Alors qu’un comité d’experts américains vient de donner un avis favorable à une autorisation de mise sur le marché du Truvada, combinaison de deux antirétroviraux, pour un usage préventif, le Conseil national du sida (CNS) publie des recommandations sur une éventuelle stratégie PrEP dans le contexte français. « Le CNS a souhaité rendre public cet avis aujourd’hui, au moment où l’Agence américaine des médicaments (Food and Drug Administration ou FDA) s’apprête, suite aux recommandations d’un comité d’experts rendues publiques le 10 mai 2012 à délivrer une première autorisation de mise sur le marché pour l’usage préventif d’un traitement antirétroviral (Truvada produit par Gilead Sciences) ».
L’avis était attendu depuis la saisine par la direction générale de la santé en mars 2011 sur l’intérêt de promouvoir la stratégie PrEP, nouvel outil dans la prévention de l’infection à VIH, objet de nombreuses recherches scientifiques mais qui suscitent aussi des controverses.
Une impérieuse nécessité
Le CNS, dans son avis, dresse un état des lieux des connaissances et débats sur le sujet et formule des recommandations. Tout comme les experts américains (voir encadré), le CNS souligne le fort consensus qui existe aujourd’hui autour de « l’impérieuse nécessité, trente ans après l’identification des premiers cas de sida, de réduire drastiquement le nombre de nouvelles contaminations » pour stabiliser puis faire régresser une pandémie « dont l’expansion, au Nord comme au Sud, n’a pas pu être contenue par les efforts de prévention menés jusqu’à présent ». Un tel enjeu justifie « qu’aucune piste nouvelle ne soit négligée », insiste le conseil.
Toutefois si les experts américains se sont prononcés par 19 voix contre 3 en faveur du traitement préventif chez hommes homosexuels séronégatifs, par 19 voix contre 2 et une abstention, pour les couples hétérosexuels dont l’un des partenaires est séropositif et par 12 voix contre 8 et 2 abstentions, pour les « autres individus risquant d’être infectés en raison de leurs activités sexuelles », le CNS se montre plus prudent et souhaite, sous réserve des résultats de recherche en cours en Europe, que l’usage de la PrEP soit encadré. En France, l’essai IPERGAY de stratégie PrEP orale à la demande lancé en janvier 2012 ne produira de résultats que dans quelques années.
Dans ses recommandations, le CNS indique que l’offre de PrEP devra s’inscrire dans une approche globale articulant prévention, dépistage et traitement, afin d’intégrer l’outil PrEP dans la palette des moyens de prévention. Cala nécessitera de reconstruire le discours de prévention en fonction des situations et des publics concernés. Selon le conseil, la stratégie PrEP est un outil complémentaire des moyens classiques de prévention utilisée dans une stratégie de prévention combinée.
Le CNS souhaite par ailleurs que l’antirétroviral utilisé dans une stratégie PrEP soit « matérialisé par une présentation du médicament sous un nom commercial distinct et accompagné d’une notice spécifique à son indication préventive ». Pour le conseil, « un packaging incluant des préservatifs apparaît souhaitable ».
Prévention médicalisée
La PrEP n’est pas « un outil de prévention universel à destination de la population générale », souligne le CNS. Son intérêt concerne les personnes les plus fortement exposées au risque d’infection par le VIH « en raison de leur appartenance à un groupe de population particulièrement touché par l’épidémie et/ou de pratiques sexuelles à risque ».
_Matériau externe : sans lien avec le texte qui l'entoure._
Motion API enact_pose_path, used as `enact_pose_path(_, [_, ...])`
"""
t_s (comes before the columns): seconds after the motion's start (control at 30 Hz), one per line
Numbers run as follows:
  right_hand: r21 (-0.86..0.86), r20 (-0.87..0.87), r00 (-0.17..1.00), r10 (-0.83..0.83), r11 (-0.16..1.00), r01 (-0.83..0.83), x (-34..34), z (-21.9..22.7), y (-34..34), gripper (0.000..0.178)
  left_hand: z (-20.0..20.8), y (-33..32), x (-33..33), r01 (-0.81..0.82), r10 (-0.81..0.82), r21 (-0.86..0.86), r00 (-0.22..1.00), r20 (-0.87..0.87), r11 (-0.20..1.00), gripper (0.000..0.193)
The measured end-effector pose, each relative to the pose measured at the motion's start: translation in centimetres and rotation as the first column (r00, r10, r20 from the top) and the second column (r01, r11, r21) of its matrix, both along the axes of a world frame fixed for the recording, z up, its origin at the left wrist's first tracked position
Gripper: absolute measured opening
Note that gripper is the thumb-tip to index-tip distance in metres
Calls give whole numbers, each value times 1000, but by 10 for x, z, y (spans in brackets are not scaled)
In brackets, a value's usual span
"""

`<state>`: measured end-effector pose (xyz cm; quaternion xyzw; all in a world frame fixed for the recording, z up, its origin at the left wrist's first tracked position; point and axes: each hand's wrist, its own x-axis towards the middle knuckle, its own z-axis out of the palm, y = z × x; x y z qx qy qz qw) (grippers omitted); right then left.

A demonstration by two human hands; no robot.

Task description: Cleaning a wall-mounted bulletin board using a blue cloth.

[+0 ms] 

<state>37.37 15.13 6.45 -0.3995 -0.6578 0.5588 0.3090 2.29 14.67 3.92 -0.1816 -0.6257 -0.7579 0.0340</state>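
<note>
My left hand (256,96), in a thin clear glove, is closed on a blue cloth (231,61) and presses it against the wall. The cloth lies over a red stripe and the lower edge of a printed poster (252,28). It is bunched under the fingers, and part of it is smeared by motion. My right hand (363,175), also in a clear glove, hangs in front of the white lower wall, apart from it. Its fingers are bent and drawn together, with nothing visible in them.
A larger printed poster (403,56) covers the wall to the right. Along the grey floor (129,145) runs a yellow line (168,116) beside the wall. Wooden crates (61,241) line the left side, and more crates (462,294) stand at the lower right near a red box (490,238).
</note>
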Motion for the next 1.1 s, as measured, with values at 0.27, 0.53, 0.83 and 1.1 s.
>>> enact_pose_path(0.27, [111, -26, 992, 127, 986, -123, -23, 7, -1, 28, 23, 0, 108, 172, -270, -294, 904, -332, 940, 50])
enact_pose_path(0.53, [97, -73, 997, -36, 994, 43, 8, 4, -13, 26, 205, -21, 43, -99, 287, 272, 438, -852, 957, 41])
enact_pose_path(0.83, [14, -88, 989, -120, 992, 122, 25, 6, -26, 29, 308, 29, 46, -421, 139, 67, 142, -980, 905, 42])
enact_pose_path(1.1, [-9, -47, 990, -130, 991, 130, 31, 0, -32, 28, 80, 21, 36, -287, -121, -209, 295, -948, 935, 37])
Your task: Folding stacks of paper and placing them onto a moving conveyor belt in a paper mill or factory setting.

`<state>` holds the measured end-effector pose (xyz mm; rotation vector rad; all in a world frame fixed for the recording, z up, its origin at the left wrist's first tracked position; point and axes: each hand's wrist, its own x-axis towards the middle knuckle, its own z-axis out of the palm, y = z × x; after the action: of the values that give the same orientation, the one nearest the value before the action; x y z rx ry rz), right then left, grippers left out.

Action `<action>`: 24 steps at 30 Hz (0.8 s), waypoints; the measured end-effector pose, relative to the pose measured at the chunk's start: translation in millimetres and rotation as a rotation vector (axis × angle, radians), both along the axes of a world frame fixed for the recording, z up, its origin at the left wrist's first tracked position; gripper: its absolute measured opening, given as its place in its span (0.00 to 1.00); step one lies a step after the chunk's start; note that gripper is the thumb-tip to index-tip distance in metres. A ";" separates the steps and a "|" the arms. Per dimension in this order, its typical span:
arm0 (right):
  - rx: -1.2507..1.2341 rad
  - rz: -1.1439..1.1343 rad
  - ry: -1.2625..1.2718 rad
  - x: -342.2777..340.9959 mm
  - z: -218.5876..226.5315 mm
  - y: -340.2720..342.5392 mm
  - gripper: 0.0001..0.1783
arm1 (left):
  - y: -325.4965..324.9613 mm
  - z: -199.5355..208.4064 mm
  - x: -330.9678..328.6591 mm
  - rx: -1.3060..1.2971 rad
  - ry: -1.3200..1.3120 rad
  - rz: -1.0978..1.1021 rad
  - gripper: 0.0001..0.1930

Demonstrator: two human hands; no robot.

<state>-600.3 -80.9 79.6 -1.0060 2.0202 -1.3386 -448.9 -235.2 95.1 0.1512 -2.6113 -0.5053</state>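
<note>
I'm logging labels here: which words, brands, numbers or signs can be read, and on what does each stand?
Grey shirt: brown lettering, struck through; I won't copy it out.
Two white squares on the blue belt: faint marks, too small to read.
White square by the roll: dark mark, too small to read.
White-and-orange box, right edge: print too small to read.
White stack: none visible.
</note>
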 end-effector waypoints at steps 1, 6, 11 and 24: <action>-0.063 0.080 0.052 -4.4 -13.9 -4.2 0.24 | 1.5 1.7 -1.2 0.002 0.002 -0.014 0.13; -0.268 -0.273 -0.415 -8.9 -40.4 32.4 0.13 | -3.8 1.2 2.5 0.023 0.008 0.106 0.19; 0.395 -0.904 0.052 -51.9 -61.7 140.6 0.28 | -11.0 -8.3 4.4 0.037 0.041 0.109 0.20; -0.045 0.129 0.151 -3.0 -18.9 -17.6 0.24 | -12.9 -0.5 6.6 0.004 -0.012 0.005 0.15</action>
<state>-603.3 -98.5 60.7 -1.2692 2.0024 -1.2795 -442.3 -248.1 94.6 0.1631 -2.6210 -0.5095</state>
Elle exige par ailleurs une prescription médicale initiale, puis lors des renouvellements, ainsi qu’un suivi médical rapproché. « La PreP est un outil exigeant et contraignant pour l’utilisateur, qui suppose des contacts répétés avec le dispositif de prévention et de soins », poursuit le CNS.
Elle nécessite donc un fort investissement dans la prévention. Pour donner aux utilisateurs les moyens de faire une utilisation maîtrisée et raisonnée de l’outil, « l’offre de PrEP doit impérativement s’organiser dans un cadre garantissant une approche globale de prévention et un accompagnement adapté », insiste le CNS qui souhaite le développement de structures de type « centre de santé sexuelle ».
La mise en place d’une telle stratégie devra aussi s’accompagner d’une évaluation de son impact à la fois sur le plan médical et sanitaire (pharmacovigilance, surveillance virologique et épidémiologique) et sur le plan comportemental et social.